Asia Selatan telah lama dikenal sebagai kawasan dengan potensi konflik bersenjata paling tinggi di dunia. Di jantung kawasan ini, berdirilah dua negara berkekuatan nuklir: India dan Pakistan.
Perseteruan historis keduanya, mulai dari pemisahan wilayah hingga konflik berdarah seperti Perang Kargil 1999, telah membentuk lanskap keamanan yang rapuh. Namun, satu kebijakan terbaru dari India berpotensi memperkeruh suasana: strategi “kebebasan operasional penuh”.
India: Kebebasan Operasional Penuh
Strategi ini memberikan kewenangan penuh kepada militer India untuk mengambil keputusan ofensif tanpa perlu persetujuan langsung dari otoritas sipil.
Dalam teori pertahanan modern, langkah ini dipandang sebagai cara untuk mempercepat respons terhadap ancaman, terutama serangan terorisme lintas batas. Namun, dalam konteks kawasan bersenjata nuklir, langkah ini bukan sekadar teknokratis—ia mengandung risiko eskalasi yang sangat besar.
Konsep deterrence atau penangkalan didasarkan pada prinsip bahwa kekuatan destruktif senjata nuklir akan mencegah agresi karena potensi kehancuran bersama. Namun, penerapan strategi kebebasan operasional penuh justru menantang prinsip ini.
Dengan kontrol politik yang lemah atas keputusan militer, risiko miskalkulasi dan salah tafsir meningkat secara signifikan.
Sebagaimana diungkapkan dalam banyak studi, termasuk oleh Biswas (2017), meskipun serangan “bedah” India dimaksudkan sebagai tindakan terbatas, praktik di lapangan menunjukkan bahwa aksi-aksi ini bisa berkembang menjadi konflik terbuka. Situasi ini diperparah oleh minimnya sistem komunikasi krisis yang efektif antara India dan Pakistan.
Strategi tersebut juga berdampak langsung pada sistem komando dan kendali (command and control/C2). Dalam situasi ideal, sistem C2 dirancang agar keputusan penggunaan senjata nuklir berada di bawah kontrol sipil dan melalui proses komunikasi yang ketat dan aman.

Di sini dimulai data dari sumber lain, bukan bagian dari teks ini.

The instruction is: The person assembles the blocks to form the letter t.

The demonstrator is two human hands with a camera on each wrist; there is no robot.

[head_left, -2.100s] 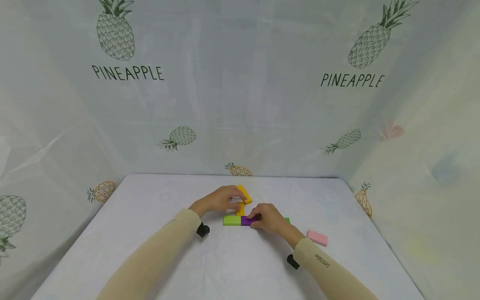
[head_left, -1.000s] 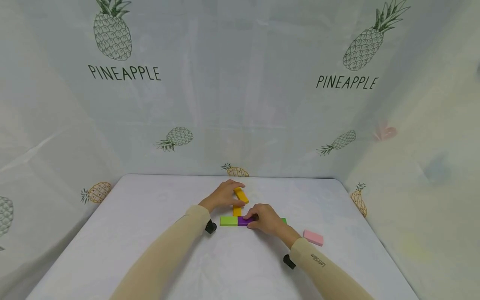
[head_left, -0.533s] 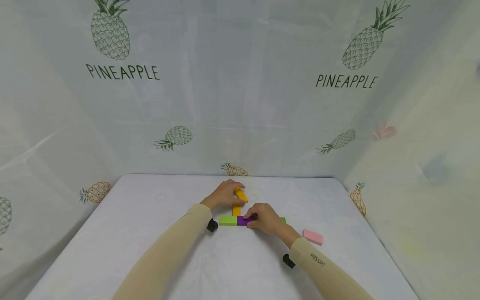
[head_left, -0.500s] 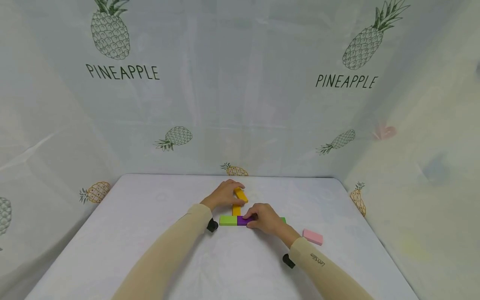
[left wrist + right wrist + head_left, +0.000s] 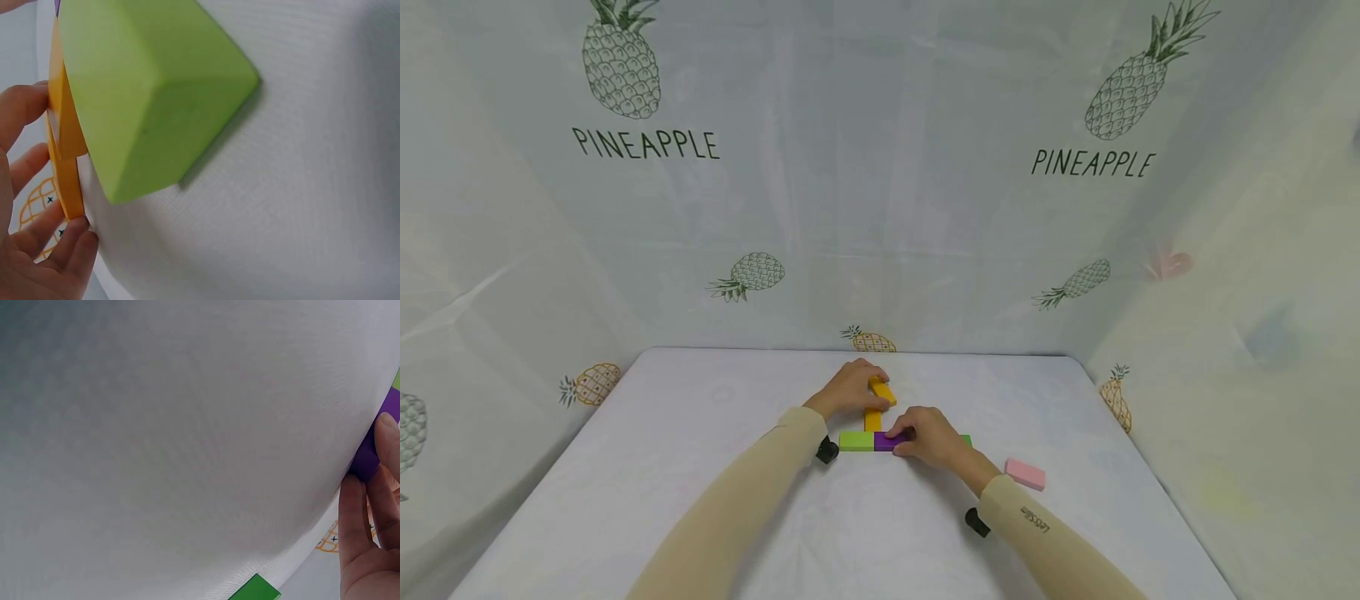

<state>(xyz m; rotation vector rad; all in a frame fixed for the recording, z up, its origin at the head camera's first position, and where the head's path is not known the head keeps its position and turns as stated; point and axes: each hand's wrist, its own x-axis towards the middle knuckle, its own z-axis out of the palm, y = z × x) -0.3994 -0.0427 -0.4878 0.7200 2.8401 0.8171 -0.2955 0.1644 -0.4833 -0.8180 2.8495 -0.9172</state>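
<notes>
In the head view my left hand (image 5: 850,387) spans the far orange block (image 5: 883,390), thumb at its near end and fingers around its far end. That block lies at a slant behind another orange block (image 5: 872,420), which points back toward me. Closer in, a lime green block (image 5: 856,442) and a purple block (image 5: 886,442) lie end to end. The thumb and fingers of my right hand (image 5: 931,437) pinch the purple block, hiding its right part. The left wrist view shows fingertips (image 5: 78,231) at the far end of the orange block.
Right of my right hand a darker green block (image 5: 967,439) shows partly behind the wrist. A pink block (image 5: 1025,474) lies farther right. White cloth covers the table (image 5: 700,467), and a pineapple-print curtain (image 5: 880,183) hangs behind its back edge.
Since two seconds ago my left hand has moved slightly away and right, from around the near orange block onto the far one. My right hand stays on the purple block. The last half second shows almost no movement.
</notes>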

Namun, ketika otoritas didelegasikan langsung ke militer, apalagi dalam situasi darurat, maka potensi peluncuran senjata berdasarkan informasi yang keliru menjadi sangat tinggi.

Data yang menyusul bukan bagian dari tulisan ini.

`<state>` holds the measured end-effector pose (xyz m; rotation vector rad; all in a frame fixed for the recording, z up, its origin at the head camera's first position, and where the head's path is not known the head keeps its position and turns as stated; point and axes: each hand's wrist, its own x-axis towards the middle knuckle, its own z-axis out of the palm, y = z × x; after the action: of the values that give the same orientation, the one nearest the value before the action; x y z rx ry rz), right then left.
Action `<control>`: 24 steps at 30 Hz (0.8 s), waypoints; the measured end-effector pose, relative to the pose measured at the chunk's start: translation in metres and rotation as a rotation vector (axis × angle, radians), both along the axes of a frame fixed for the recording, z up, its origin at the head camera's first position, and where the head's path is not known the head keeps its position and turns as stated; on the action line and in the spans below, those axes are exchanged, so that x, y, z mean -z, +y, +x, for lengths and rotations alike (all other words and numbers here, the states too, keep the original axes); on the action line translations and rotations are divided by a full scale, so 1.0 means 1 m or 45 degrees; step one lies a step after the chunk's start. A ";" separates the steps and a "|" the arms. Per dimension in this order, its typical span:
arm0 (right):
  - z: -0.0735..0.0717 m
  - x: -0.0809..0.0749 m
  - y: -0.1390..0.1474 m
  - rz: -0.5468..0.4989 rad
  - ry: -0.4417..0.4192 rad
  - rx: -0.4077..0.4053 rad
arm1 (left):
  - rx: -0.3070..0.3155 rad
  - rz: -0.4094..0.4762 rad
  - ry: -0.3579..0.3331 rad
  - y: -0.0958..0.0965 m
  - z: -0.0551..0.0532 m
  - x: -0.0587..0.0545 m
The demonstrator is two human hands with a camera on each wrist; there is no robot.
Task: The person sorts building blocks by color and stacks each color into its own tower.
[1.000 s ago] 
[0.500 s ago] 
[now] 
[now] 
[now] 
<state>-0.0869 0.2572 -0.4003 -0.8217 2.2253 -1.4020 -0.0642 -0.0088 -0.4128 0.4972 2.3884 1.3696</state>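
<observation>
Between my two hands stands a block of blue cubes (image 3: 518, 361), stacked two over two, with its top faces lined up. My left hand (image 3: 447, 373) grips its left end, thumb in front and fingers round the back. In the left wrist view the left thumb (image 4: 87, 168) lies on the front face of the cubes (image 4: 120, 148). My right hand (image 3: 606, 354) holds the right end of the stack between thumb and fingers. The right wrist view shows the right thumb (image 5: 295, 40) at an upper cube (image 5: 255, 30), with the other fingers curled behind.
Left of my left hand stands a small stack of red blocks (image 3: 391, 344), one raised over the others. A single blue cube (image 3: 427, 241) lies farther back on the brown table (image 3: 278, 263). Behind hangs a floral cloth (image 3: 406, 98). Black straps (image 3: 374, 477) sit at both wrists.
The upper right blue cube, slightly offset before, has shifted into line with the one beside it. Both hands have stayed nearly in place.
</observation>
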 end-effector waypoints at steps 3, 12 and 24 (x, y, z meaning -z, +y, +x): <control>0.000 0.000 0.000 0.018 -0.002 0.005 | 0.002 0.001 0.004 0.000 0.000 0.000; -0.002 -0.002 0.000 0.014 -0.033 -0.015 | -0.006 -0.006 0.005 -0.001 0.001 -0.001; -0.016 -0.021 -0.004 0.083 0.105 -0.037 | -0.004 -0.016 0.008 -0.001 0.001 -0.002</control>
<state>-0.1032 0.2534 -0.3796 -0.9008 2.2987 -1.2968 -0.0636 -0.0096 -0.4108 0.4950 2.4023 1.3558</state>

Kesenjangan Komunikasi Pemicu Eskalasi
Kelemahan ini bukan sekadar asumsi teoritis. Kajian empiris dari kawasan ini menunjukkan bahwa kesenjangan komunikasi dan ketegangan domestik sering kali menjadi pemicu eskalasi. Ambil contoh insiden Balakot 2019, di mana respons cepat militer justru memperbesar risiko konflik strategis antara dua negara dengan kapabilitas nuklir.

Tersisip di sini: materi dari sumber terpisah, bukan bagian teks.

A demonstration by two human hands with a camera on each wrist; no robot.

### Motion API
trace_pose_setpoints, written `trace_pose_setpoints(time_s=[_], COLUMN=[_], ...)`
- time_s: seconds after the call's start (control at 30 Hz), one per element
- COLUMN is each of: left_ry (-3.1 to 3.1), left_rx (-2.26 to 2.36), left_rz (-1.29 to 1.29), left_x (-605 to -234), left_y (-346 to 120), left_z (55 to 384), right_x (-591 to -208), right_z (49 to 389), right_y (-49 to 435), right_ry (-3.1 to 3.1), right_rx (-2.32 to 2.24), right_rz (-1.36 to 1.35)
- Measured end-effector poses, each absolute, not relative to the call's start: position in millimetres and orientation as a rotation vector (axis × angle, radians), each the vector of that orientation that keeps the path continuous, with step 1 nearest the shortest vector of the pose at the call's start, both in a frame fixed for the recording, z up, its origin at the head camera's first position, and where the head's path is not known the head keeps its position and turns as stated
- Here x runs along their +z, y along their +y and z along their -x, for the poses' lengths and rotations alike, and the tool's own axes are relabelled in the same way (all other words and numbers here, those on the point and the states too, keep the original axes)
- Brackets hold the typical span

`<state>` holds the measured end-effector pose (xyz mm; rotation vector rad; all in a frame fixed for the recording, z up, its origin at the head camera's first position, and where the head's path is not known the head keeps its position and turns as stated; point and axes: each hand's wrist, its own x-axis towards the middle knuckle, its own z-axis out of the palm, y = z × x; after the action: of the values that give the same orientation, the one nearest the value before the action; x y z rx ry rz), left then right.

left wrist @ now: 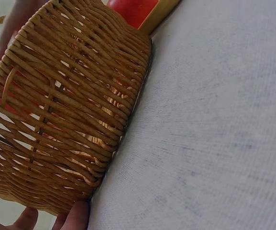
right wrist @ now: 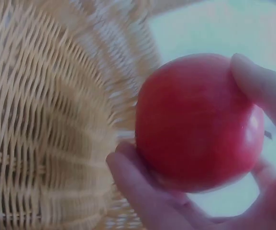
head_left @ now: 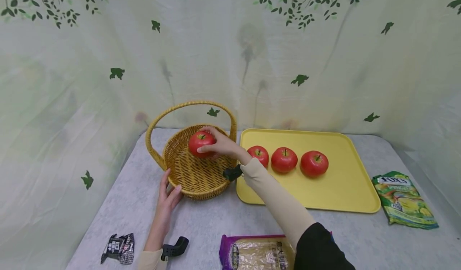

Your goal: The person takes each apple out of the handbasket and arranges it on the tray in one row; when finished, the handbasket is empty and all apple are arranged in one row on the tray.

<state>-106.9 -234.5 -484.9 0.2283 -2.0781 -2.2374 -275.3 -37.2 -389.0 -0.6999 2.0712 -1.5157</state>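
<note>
A red apple (head_left: 201,143) is in my right hand (head_left: 220,145), with thumb and fingers curled around its sides over the wicker basket (head_left: 194,186). In the right wrist view the apple (right wrist: 200,122) shows close up beside the basket's woven wall (right wrist: 47,115). My left hand (head_left: 167,202) touches the outside of the basket at its front left, below the foot of the handle (head_left: 155,156). Its fingertips (left wrist: 78,215) rest low against the weave in the left wrist view. The basket stands on the table, its arched handle upright.
Three apples stand in a row on a yellow tray (head_left: 345,182) right of the basket; one is the middle apple (head_left: 284,160). A green candy bag (head_left: 405,200) lies at far right, a purple-edged package (head_left: 259,254) in front, a small black wrapper (head_left: 119,249) at front left.
</note>
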Motion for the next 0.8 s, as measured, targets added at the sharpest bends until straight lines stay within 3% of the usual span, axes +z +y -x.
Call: trace_pose_setpoints(time_s=[0.4, 0.8], left_ry=[-2.055, -2.053], left_rx=[-2.247, -2.255], left_rz=[-0.228, -0.233], left_x=[-486, -486], left_y=[-234, -233], left_z=[109, 108], right_x=[-351, -353], right_z=[245, 233], right_y=[29, 133], right_ry=[2.045, 2.229], right_rx=[-1.493, -1.471], right_rz=[0.935, 0.675])
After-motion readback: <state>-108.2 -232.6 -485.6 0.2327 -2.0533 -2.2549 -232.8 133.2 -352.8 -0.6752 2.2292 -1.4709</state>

Ironisnya, tujuan awal dari strategi ini adalah
meningkatkan kredibilitas ancaman India dalam konteks deterrence. Dengan menunjukkan kesiapan bertindak cepat, India berharap dapat mencegah agresi dari Pakistan. Namun, pendekatan ini ibarat bermain api dalam gudang mesiu. Tanpa kontrol yang ketat dan koordinasi lintas sipil-militer, kecepatan justru menjadi pemicu.
Kita juga harus mencermati bagaimana Pakistan merespons kebijakan ini. Negara tersebut sejak lama mengadopsi strategi Full Spectrum Deterrence, yang memungkinkan penggunaan senjata nuklir dalam situasi ekstrim sebagai respons terhadap ancaman konvensional.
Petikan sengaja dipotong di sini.